Der Aufwand, eine derart raffiniert agierende Schadsoftware wie Stuxnet zu programmieren, sei so hoch, dass er "Hobbyhacker oder lumpige Cyber-Kriminelle" ausschließe.

"Die Entwicklung sowie der Ankauf der notwendigen Angriffskomponenten in dieser Qualität und Zuverlässigkeit verursachen Kosten im siebenstelligen Euro-Bereich."

Ein Staat als Initiator der Angriffe scheint naheliegend. Und das Ziel der Angriffe?

Ziel Iran?

Für Rieger gibt es eine "faszinierende Kette von Indizien", die darauf hinweisen, dass iranische Atomanlagen das Ziel der Angriffe im Jahr 2009 waren.

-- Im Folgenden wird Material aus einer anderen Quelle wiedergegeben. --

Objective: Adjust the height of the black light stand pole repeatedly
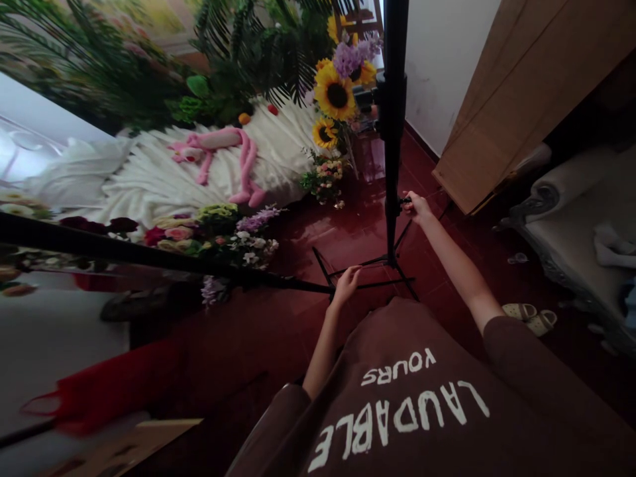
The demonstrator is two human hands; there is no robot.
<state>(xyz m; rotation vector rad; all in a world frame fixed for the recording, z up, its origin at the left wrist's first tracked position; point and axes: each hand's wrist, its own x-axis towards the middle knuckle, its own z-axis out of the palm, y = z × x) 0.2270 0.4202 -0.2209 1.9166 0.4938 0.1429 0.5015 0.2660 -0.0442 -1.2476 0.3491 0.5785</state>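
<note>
A black light stand (394, 146) rises upright in front of me, its folding legs spread on the floor. My right hand (418, 207) is closed on the small knob (404, 201) at the side of its pole. A second black pole (199, 265) slants in from the left edge and runs down to my left hand (346, 283). The fingers of that hand are bent and held together beside the pole's lower end, close to the thin legs (368, 285). What they grip is hidden.
A white fluffy cover (159, 179) carries a pink plush toy (243, 159). Artificial flowers (218, 232) line its front, and sunflowers (335, 93) stand behind the pole. A brown board (517, 93), an ornate sofa (586, 205) and clogs (529, 317) are at right; a red bag (109, 391) lies at left.
</note>
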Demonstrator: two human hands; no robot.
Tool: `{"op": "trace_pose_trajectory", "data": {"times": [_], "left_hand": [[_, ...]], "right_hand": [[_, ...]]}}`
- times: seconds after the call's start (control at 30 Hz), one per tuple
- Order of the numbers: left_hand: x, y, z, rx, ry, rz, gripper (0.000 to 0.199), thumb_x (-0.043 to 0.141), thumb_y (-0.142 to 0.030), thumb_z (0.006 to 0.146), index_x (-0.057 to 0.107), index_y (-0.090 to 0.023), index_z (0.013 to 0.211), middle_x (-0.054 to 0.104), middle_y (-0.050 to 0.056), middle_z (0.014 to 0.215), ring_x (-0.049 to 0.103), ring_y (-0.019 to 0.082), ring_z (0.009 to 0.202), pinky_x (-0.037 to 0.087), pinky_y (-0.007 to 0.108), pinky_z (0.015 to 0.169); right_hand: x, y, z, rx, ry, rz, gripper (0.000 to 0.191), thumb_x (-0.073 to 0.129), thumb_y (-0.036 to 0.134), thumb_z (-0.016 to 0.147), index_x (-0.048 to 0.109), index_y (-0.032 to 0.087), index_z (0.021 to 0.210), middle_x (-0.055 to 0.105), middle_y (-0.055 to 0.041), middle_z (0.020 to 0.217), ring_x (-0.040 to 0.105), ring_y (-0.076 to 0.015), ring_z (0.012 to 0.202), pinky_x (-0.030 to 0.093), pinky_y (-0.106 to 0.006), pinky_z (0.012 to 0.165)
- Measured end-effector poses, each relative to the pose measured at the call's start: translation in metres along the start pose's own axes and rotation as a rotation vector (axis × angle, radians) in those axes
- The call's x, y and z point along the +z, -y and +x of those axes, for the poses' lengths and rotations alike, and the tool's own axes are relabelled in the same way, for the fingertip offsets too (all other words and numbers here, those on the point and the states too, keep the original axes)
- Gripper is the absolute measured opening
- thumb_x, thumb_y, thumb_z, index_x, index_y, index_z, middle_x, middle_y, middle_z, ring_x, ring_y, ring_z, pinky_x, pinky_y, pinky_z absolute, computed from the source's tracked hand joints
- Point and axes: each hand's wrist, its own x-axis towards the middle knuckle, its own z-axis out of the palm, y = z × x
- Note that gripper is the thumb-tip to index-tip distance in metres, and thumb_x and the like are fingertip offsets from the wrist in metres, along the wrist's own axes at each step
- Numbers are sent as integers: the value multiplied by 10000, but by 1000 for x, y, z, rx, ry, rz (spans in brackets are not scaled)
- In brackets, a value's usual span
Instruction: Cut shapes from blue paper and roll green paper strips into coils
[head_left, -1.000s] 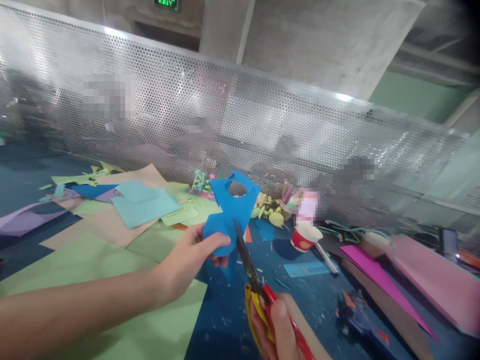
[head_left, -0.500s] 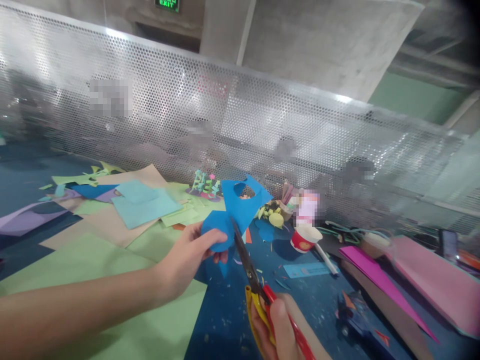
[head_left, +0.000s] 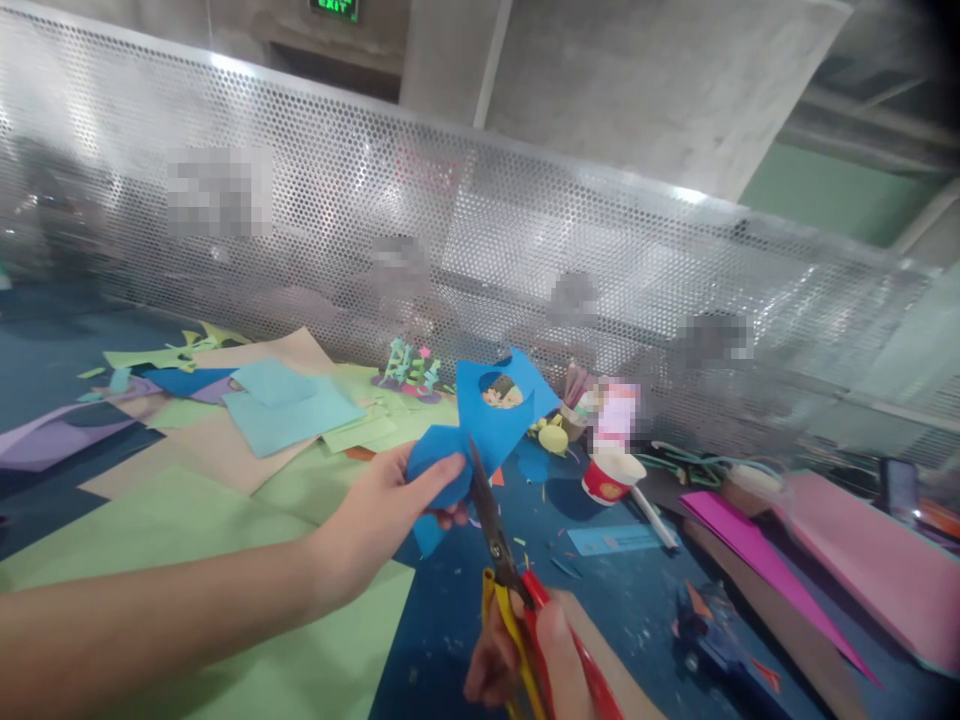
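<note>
My left hand (head_left: 409,490) pinches a piece of blue paper (head_left: 491,430), thumb on top, near its rounded lower part. The paper's upper part has a large cut-out hole and stands up above the table. My right hand (head_left: 551,655) is closed round the red and yellow handles of a pair of scissors (head_left: 499,545). The scissors' dark blades point up and left, with their tips at the blue paper beside my left thumb. How far apart the blades are is hard to see.
Green paper sheets (head_left: 300,640) and a light blue sheet (head_left: 289,410) lie on the left. On the right are a red and white paper cup (head_left: 611,475), a blue ruler (head_left: 615,540), a magenta sheet (head_left: 772,570) and a pink sheet (head_left: 870,560). A perforated metal screen (head_left: 315,200) stands behind the table.
The blue paper has shifted slightly right and turned in my left hand. The fingers of my right hand on the yellow handle have spread outward to the left.
</note>
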Motion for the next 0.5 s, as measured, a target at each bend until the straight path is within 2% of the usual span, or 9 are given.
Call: {"op": "trace_pose_trajectory", "data": {"times": [0.1, 0.2, 0.37, 0.5], "left_hand": [[-2, 1, 0, -27, -1, 51, 273, 539, -436, 828, 550, -190, 712, 589, -39, 593, 528, 114, 569, 407, 209, 548], [-2, 1, 0, -51, 30, 76, 293, 533, -454, 828, 524, -187, 707, 591, -33, 600, 525, 114, 567, 399, 209, 545], [-1, 2, 0, -56, 82, 120, 308, 523, -470, 838, 523, -178, 740, 601, -17, 617, 504, 110, 574, 398, 219, 560], [-1, 3, 1, -47, 106, 130, 313, 523, -460, 844, 520, -168, 733, 590, -13, 613, 491, 108, 570, 390, 224, 553]], "right_hand": [[-7, 1, 3, 14, 60, -27, 678, 273, 799, 745, 496, 170, 622, 652, -95, 708, 640, -182, 692, 506, -286, 662], [-12, 2, 3, 47, 95, -33, 650, 303, 779, 761, 508, 168, 676, 667, -106, 755, 642, -193, 716, 503, -313, 696], [-11, 2, 3, 31, 114, -18, 635, 304, 786, 754, 479, 186, 639, 678, -106, 784, 641, -206, 740, 498, -336, 733], [-10, -1, 3, 48, 82, -16, 634, 306, 789, 750, 473, 191, 627, 676, -99, 761, 641, -214, 754, 497, -333, 742]]}}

Nach seinen Informationen wurden "sechzig Prozent der Infektionen mit stuxnet" in Iran verzeichnet. Durch unkorrekt gesetzte Datumsangaben in Computern habe sich der Trojaner weiterverbreitet, obwohl er so programmiert gewesen sei, dass "er eigentlich im Januar 2009 aufhören" sollte.

Ereignisse in diesem Jahr - Hinweise auf einen "nuklearen Unfall" in der Urananreicherungsanlage Natanz, der Rücktritt des Leiters der iranischen Atombehörde, Gholam Reza Aghazadeh, im selben Zeitraum; Statistiken aus Daten der Internationalen Atomenergiebehörde, die seit dem Frühjahr 2009 die Zahl der tatsächlich betriebenen Anreicherungszentrifugen in Iran als deutlich zurückgehend darstellen - wertet Rieger als Spuren der Arbeit des Stuxnet-Trojaners, der die Zentrifugen sabotiert hat:

"Tausende Zentrifugen müssen in Serie geschaltet werden, um am Ende die nötige Anreicherung des spaltbaren Atommaterials zu erreichen. Ohne entsprechende Computersteuerung ist eine solche Anlage effektiv nicht zu betreiben. Die Analyse von stuxnet weist nun ein faszinierendes Detail auf: Ein Teil der Schadsoftware, die in die Steuerungsprozesse eingreift, scheint darauf ausgelegt, sich auf viele einzelne Steuercomputer in einem Netz zu verbreiten und die Schadensroutinen zeitlich zu synchronisieren."

Aber wie gelang es, den infizierten USB-Stick an die richtige Stelle zu platzieren? Woher die nötige Kenntnis der Konfiguration der Steuersysteme?

Für Rieger ist denkbar, dass Überläufer oder Agenten vor Ort die notwendigen Daten hatten und den Zugang zu einem Computer im Umfeld der Zielanlage. Doch damit sind längst nicht alle Fragen gestellt und Antworten geklärt. Wie geht es nach diesen Enthüllungen Siemens-Mitarbeitern in Iran? Gibt es überhaupt noch welche? Und wie sieht es mit dem Schutz deutscher Industrieanlagen vor Stuxnet und darauf aufbauenden Variationen der Schadware aus?

Und nicht zuletzt: Wie gut sind deutsche Kernkraftanlagen geschützt?